Schedule Workloads to Specific GPU Nodes

When defining a Hardware Profile, you often need to ensure that the AI inference workload is strictly scheduled onto nodes with a specific type of GPU (such as an NVIDIA A100 or H100) and that the workload tolerates the taints on those dedicated nodes to avoid regular CPU workloads taking over the GPU nodes.

This guide demonstrates how to configure these constraints in a Hardware Profile so that your Data Scientists don't need to manually configure them.

Use Node Selectors

Node selectors allow you to guide pods to specific nodes based on node labels.

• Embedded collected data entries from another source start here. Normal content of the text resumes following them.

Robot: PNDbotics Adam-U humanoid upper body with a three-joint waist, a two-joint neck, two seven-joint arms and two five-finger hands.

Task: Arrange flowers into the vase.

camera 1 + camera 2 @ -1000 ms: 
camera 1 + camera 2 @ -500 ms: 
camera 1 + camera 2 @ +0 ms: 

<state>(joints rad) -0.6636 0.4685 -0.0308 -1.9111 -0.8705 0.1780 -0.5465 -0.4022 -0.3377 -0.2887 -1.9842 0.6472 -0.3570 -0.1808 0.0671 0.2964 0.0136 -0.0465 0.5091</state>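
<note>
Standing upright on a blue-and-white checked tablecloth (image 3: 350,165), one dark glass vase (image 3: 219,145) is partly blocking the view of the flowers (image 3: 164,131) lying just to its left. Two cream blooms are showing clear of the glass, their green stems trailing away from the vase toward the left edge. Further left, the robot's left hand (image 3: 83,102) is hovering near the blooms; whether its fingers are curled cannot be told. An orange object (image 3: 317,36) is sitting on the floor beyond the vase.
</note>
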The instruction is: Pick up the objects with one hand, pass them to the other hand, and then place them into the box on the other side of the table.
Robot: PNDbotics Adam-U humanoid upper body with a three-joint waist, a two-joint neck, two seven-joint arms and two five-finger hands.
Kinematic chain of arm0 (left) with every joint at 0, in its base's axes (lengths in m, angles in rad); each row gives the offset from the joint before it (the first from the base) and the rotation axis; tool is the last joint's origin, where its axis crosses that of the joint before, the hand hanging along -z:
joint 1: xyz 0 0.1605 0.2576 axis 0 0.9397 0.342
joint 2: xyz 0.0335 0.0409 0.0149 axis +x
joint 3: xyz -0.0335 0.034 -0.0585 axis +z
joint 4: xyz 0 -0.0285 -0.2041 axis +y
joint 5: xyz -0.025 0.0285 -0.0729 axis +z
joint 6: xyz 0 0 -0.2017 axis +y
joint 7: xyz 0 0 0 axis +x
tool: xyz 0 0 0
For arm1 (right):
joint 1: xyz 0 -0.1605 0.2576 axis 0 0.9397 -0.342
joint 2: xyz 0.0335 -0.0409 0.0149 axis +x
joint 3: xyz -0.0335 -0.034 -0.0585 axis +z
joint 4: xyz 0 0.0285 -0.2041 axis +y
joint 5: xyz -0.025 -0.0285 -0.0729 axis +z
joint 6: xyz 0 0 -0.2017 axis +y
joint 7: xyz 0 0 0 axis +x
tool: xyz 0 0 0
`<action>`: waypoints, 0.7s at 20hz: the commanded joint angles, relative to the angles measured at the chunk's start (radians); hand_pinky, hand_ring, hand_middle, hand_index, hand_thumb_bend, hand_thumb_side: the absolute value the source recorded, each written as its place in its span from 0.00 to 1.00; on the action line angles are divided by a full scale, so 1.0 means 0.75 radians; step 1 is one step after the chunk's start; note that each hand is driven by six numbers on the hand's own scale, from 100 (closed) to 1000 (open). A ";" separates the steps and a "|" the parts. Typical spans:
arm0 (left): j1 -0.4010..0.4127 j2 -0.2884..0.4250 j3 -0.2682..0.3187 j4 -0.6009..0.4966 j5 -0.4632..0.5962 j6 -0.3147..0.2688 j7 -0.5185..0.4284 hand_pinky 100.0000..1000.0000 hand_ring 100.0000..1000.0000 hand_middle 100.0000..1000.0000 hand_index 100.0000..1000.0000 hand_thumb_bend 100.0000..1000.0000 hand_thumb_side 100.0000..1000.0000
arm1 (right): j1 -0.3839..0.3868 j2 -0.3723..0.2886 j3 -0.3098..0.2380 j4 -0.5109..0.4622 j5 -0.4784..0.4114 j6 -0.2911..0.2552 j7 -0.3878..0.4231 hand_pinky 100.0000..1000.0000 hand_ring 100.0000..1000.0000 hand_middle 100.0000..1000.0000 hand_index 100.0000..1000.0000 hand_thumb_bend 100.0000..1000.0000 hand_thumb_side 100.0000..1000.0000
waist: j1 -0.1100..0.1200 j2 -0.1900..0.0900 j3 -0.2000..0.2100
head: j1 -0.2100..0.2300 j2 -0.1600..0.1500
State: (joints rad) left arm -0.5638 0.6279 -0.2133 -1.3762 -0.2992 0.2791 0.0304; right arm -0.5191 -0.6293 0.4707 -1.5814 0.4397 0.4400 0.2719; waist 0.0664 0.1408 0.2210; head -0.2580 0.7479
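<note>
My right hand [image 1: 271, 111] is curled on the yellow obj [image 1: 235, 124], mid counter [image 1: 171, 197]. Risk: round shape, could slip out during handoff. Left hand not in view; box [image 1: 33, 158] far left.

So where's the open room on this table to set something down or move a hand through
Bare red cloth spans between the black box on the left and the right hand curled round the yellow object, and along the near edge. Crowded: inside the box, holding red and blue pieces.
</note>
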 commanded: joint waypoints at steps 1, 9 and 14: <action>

  1. Find the exact Kubernetes label of the GPU nodes in your cluster. For example:
    • accelerator: nvidia-a100
    • nvidia.com/gpu.present: "true"
  2. Edit or create your Hardware Profile.
  3. In the Node Selectors section, add the Key-Value pair corresponding to the label:
    • Key: accelerator
    • Value: nvidia-a100

Once saved, any Inference Service attempting to use this Hardware Profile will inherently receive this node selector, ensuring it only lands on a node with an A100 GPU.

Use Taints and Tolerations

GPU nodes are frequently "tainted" by cluster administrators so that standard pods (like web servers or generic databases) are not scheduled on them, thereby reserving the GPU processing power for AI workloads.

If your GPU nodes have a taint like nvidia.com/gpu:NoSchedule, your Hardware Profile must include a corresponding toleration.

  1. Under the Tolerations section of your Hardware Profile, add a new toleration.
  2. Configure it to match the taint on the GPU node:
    • Key: nvidia.com/gpu
    • Operator: Exists (This tolerates any value for the key nvidia.com/gpu. Alternatively, use Equal and explicitly set the Value).
    • Effect: NoSchedule (Matches the restrictive effect of the taint).

By adding this toleration to the Hardware Profile, the deployed Inference Service is explicitly granted "permission" to be scheduled on the dedicated GPU nodes.

Combined Configuration

By combining both a Node Selector (to instruct the scheduler where to go) and a Toleration (to allow the scheduler to place it there), your Hardware Profile effectively acts as a reliable blueprint for heterogeneous node architectures.